Items from a data source
· · · ·

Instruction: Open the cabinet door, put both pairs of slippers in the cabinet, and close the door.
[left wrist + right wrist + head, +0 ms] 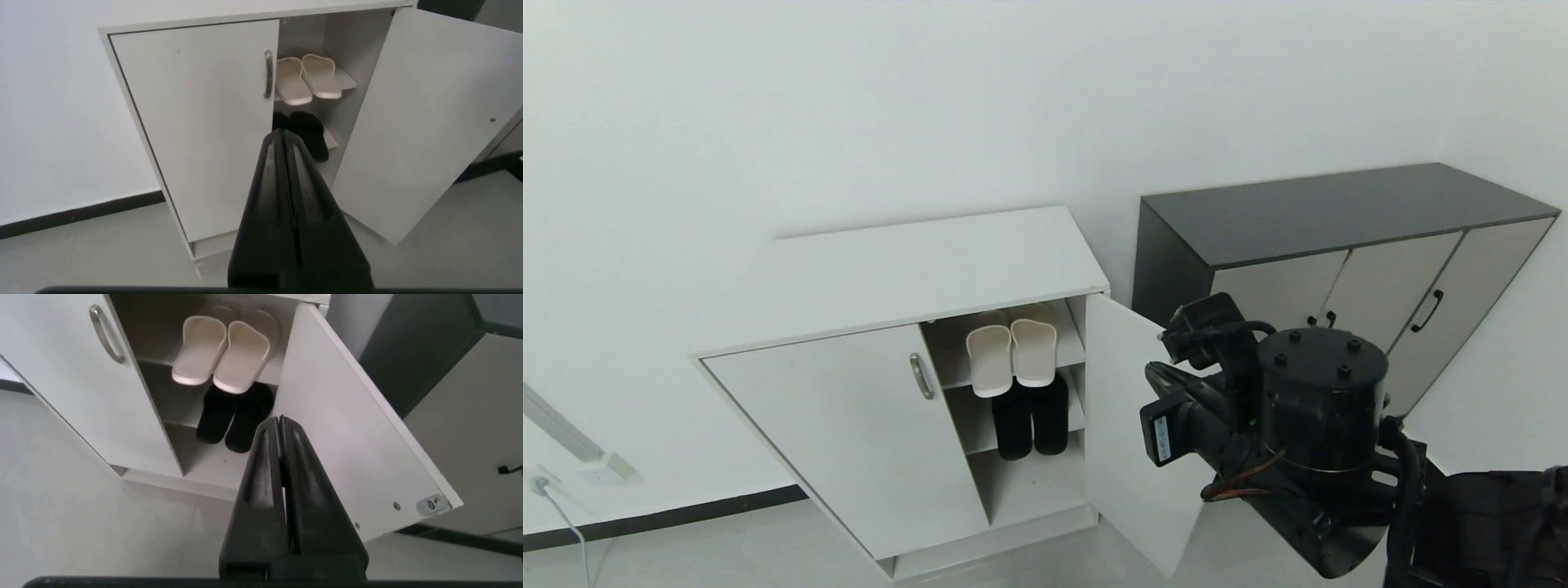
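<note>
Head view: a white cabinet (931, 261) stands against the wall. Its left door (849, 433) is closed and its right door (1131, 433) is swung wide open towards the robot. On the upper shelf inside lies a pair of white slippers (1011, 355), side by side, soles outward. Directly below, on the middle shelf, sits a pair of black slippers (1031, 420). The bottom shelf holds nothing. The right arm (1307, 408) is held up just beside the open door, probably so it can swing the door closed. A dark cabinet (1339, 208) stands to the right, doors shut.

Left wrist view: the left end effector (282, 137) has its fingers pressed together, gripping nothing. It points at the gap between the two doors from well back, apart from the cabinet. Both pairs show on their shelves beyond it.

Right wrist view: the right end effector (282, 425) is also narrowed to a slit and holds nothing. It hangs in front of the opening, close to what looks like the door's inner face, without clearly touching it.

With both pairs stored, closing the door seems to be the only step left.
</note>
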Motion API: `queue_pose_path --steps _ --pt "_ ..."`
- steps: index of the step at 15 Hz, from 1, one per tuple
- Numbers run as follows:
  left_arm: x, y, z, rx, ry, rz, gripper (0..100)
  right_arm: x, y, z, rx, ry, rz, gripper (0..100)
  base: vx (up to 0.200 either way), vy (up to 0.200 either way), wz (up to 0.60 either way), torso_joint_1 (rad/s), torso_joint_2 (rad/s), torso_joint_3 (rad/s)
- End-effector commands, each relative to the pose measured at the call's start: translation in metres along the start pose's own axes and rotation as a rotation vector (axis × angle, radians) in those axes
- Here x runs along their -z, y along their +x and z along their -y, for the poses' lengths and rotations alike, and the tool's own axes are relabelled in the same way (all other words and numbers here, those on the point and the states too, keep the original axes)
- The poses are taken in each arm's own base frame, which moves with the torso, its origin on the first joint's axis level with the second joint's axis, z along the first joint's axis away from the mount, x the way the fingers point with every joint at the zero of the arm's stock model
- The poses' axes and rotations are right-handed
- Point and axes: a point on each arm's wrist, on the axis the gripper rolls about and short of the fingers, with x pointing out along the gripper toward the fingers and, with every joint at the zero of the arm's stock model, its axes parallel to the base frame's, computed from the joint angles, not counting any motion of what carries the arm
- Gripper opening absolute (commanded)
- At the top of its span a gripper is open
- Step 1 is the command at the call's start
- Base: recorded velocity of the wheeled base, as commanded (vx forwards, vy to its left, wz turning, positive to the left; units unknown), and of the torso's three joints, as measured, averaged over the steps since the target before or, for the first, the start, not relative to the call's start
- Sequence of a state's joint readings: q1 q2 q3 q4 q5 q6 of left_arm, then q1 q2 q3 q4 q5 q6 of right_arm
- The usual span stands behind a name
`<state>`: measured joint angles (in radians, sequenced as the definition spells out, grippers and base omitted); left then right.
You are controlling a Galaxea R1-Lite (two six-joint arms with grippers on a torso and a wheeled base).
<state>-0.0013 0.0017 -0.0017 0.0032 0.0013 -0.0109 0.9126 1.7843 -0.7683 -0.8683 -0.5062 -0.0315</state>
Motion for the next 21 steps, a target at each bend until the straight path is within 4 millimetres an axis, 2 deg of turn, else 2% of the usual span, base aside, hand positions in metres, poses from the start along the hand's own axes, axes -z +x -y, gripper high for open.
queue_pose_path --steps 1,4,8,10,12,15,16,17,21 --pt "0.0 0.0 0.0 0.0 0.0 0.0 0 0.0 0.001 0.001 0.003 0.001 0.001 0 -0.2 0.0 0.0 0.027 -0.04 -0.041" --pt "0.0 0.0 0.0 0.0 0.0 0.0 0 0.001 0.001 0.0 0.003 -0.002 0.001 0 -0.2 0.0 0.0 0.02 -0.01 -0.012" --pt "0.0 0.0 0.0 0.0 0.0 0.0 0 -0.001 0.007 0.01 0.038 -0.024 0.004 0 0.0 0.0 0.0 0.0 0.0 0.0" --pt "0.0 0.0 0.0 0.0 0.0 0.0 0 -0.022 0.026 0.035 0.125 0.002 0.034 0 0.0 0.0 0.0 0.0 0.0 0.0" --pt "0.0 0.0 0.0 0.0 0.0 0.0 0 -0.037 0.042 0.06 0.198 0.024 -0.021 0 0.0 0.0 0.0 0.0 0.0 0.0" --pt "0.0 0.0 0.0 -0.002 -0.001 -0.001 0 -0.053 0.066 0.084 0.197 0.126 -0.104 0 0.0 0.0 0.0 0.0 0.0 0.0" --pt "0.0 0.0 0.0 -0.002 -0.001 0.0 0 -0.054 0.072 0.088 0.202 0.144 -0.113 0 0.0 0.0 0.0 0.0 0.0 0.0" --pt "0.0 0.0 0.0 -0.002 -0.001 0.0 0 -0.053 0.086 0.098 0.226 0.176 -0.134 0 0.0 0.0 0.0 0.0 0.0 0.0" --pt "0.0 0.0 0.0 -0.002 -0.001 0.0 0 -0.029 0.125 0.123 0.271 0.188 -0.178 0 0.0 0.0 0.0 0.0 0.0 0.0"
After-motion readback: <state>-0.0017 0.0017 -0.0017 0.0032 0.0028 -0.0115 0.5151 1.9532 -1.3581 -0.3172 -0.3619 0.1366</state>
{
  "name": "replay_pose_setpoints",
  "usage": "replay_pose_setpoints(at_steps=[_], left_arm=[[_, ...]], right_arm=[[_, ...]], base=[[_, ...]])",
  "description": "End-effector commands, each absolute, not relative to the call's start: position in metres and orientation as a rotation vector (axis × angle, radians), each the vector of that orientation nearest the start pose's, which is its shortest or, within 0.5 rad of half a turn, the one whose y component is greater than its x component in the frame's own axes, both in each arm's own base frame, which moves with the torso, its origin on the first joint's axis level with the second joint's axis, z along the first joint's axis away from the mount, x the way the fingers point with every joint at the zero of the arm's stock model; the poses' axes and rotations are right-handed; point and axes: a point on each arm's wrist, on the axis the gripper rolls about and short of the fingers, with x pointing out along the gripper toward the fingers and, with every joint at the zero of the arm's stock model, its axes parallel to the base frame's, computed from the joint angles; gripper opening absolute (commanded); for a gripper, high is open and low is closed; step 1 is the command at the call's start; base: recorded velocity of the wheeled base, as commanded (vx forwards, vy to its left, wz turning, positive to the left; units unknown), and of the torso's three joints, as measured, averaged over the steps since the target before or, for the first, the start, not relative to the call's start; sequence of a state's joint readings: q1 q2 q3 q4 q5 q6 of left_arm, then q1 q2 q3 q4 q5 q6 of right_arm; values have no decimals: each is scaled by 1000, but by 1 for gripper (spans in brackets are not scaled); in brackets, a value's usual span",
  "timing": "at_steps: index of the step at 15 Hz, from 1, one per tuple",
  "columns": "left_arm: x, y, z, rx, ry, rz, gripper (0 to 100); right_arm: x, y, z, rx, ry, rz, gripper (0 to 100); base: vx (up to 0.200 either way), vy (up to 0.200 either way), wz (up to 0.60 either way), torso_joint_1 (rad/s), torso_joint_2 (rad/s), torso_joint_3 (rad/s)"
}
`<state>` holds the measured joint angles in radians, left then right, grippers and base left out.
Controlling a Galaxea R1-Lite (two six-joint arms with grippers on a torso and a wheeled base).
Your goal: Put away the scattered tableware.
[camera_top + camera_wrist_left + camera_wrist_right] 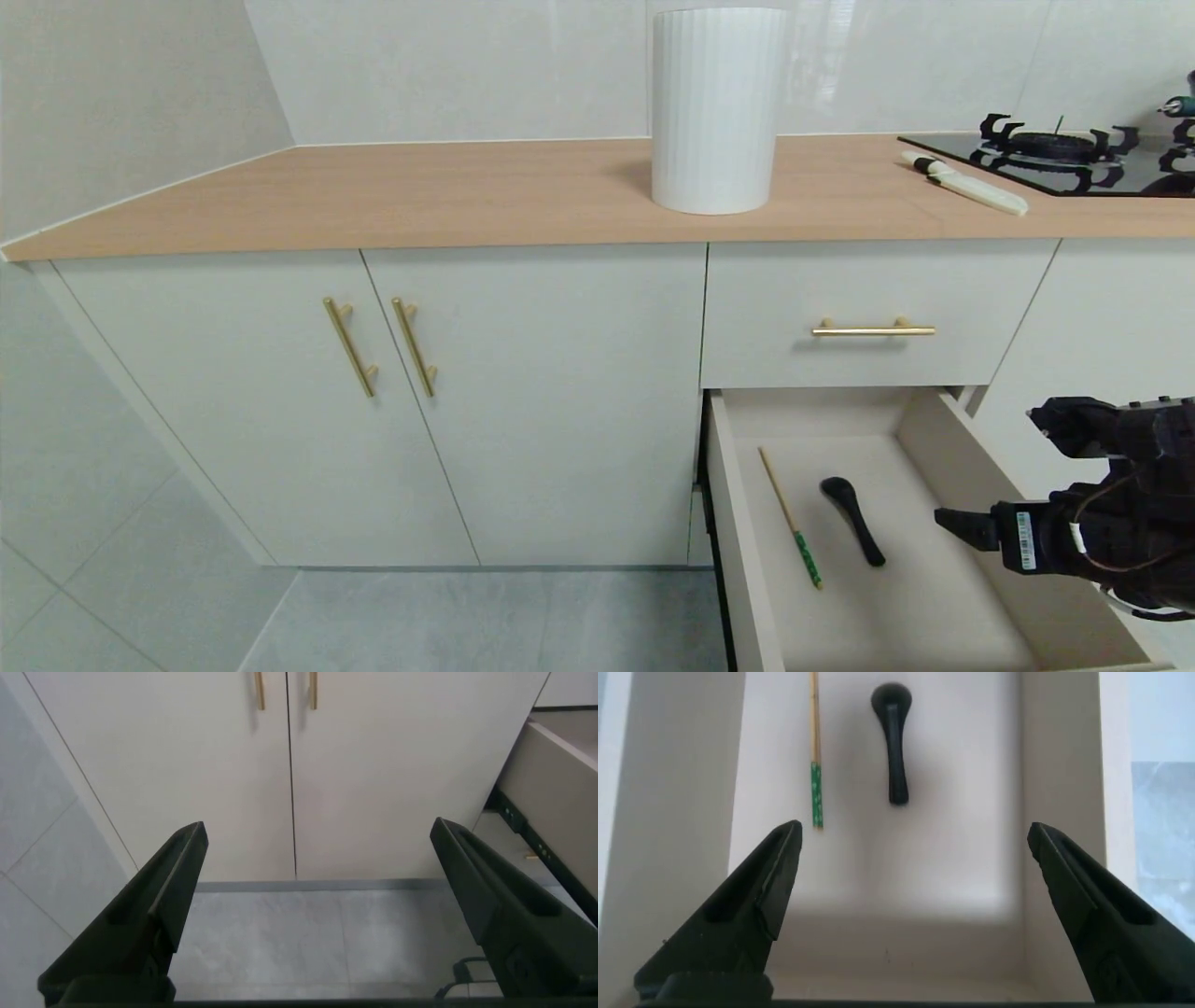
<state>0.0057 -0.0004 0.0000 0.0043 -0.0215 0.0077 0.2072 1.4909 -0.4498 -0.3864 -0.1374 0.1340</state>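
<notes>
The lower drawer (738, 523) stands pulled out at the right of the cabinets. On its floor lie a wooden chopstick with a green end (789, 529) and a black spoon (854, 532), side by side and apart. My right gripper (985, 467) hangs open over the drawer's right side with nothing between its fingers. In the right wrist view the chopstick (815, 756) and spoon (895, 742) lie beyond the open right gripper (913, 835). A white knife-like utensil with a black band (966, 184) rests on the countertop by the stove. My left gripper (318, 831) is open and empty, low before the cabinet doors (392, 765).
A tall white ribbed container (714, 112) stands on the wooden countertop (420, 196). A black gas stove (1064, 159) sits at the far right. The upper drawer (873, 317) is shut. The open drawer's side (561, 775) juts out near the left gripper. Tiled floor lies below.
</notes>
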Motion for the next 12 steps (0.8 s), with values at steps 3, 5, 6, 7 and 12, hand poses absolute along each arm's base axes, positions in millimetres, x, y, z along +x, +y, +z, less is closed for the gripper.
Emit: replay_pose_setpoints(at_steps=[3,5,6,7,12], left_arm=[[-23,-1,75,8,5,-15,100],[-23,-1,75,8,5,-15,100],[-23,-1,75,8,5,-15,100],[-23,-1,75,6,5,-15,100],[-23,-1,75,8,5,-15,100]], right_arm=[[199,46,125,3,652,53,100],[192,48,129,-5,666,71,100],[188,47,133,-4,659,74,100],[183,47,135,-8,663,79,100],[163,46,162,-46,904,81,100]], base=[[-200,0,0,-1,4,7],[-100,0,0,1,-1,1],[0,0,0,0,0,0],[0,0,0,0,0,0],[0,0,0,0,0,0]])
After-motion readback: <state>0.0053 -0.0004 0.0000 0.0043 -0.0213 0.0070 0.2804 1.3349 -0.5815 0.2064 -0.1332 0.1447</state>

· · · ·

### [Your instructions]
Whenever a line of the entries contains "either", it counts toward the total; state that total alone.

### [Exercise answer]
2